Defining constraints in variable definiton vs programatically

Let’s say I have a random variable with a Beta distribution and i want to constrain it to be more than 0.5. There are two ways:

model {
  real<lower=0.5, upper=1> psi; 
  psi ~ beta(8.0, 2.0); 
} 

The other option is:

model {
  real psi; 
  psi_temp ~ beta(8.0, 2.0);
  psi = 1 - 0.5 * psi_temp; 

Why do these two ways yield different behavior in stan?

Because they are defining two different distributions. The first way is truncating the beta distribution, the second way is rescaling and shifting the beta distribution. You might find the following code and plots helpful:

library(ggplot2)

# histograms
samples <- rbeta(n = 100000, 8, 2)
truncated_samples <- samples[samples > 0.5]
transformed_samples <- 1 - 0.5 * samples

withr::with_par(list(mfrow = c(1, 2)), {
  hist(truncated_samples)
  hist(transformed_samples)
})

pointwise_truncated_function <- function(x, shape1, shape2) {
  if (x > 0.5) {
    dbeta(x, shape1, shape2) / (1 - pbeta(0.5, shape1, shape2))
  } else {
    0
  }
}

truncated_function <- Vectorize(pointwise_truncated_function)

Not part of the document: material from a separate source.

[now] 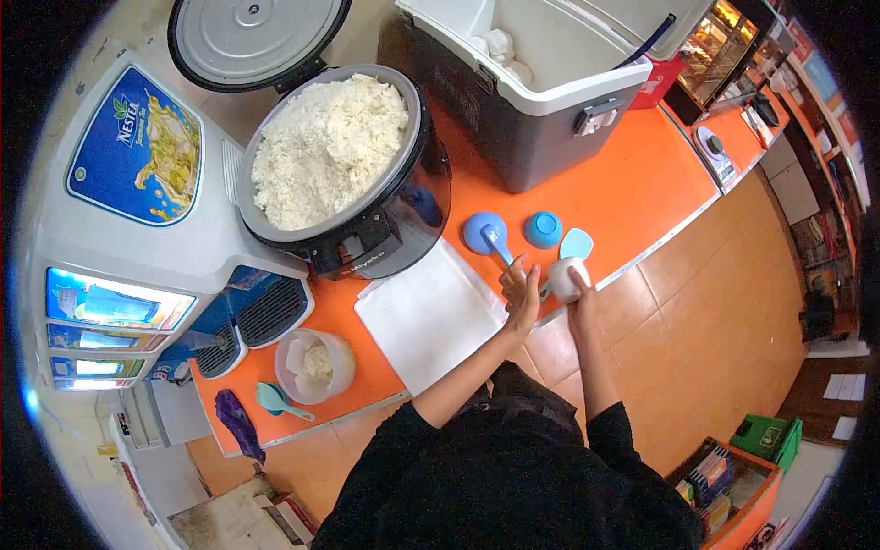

transformed_function <- function(x, shape1, shape2) {
  dbeta(2 * (1 - x), shape1, shape2) * (1 / 0.5) 
}

# plot of density functions
ggplot() +
  xlim(c(0, 1)) +
  stat_function(fun = dbeta, args = list(shape1 = 8, shape2 = 2)) +
  stat_function(fun = truncated_function, args = list(shape1 = 8, shape2 = 2), col = 'red') +
  stat_function(fun = transformed_function, args = list(shape1 = 8, shape2 = 2), col = 'blue')

Created on 2021-05-27 by the reprex package (v1.0.0)
The red curve is your first way (truncation), and the blue curve is your second way (rescaling).

3 Likes

This helps a lot, thank you!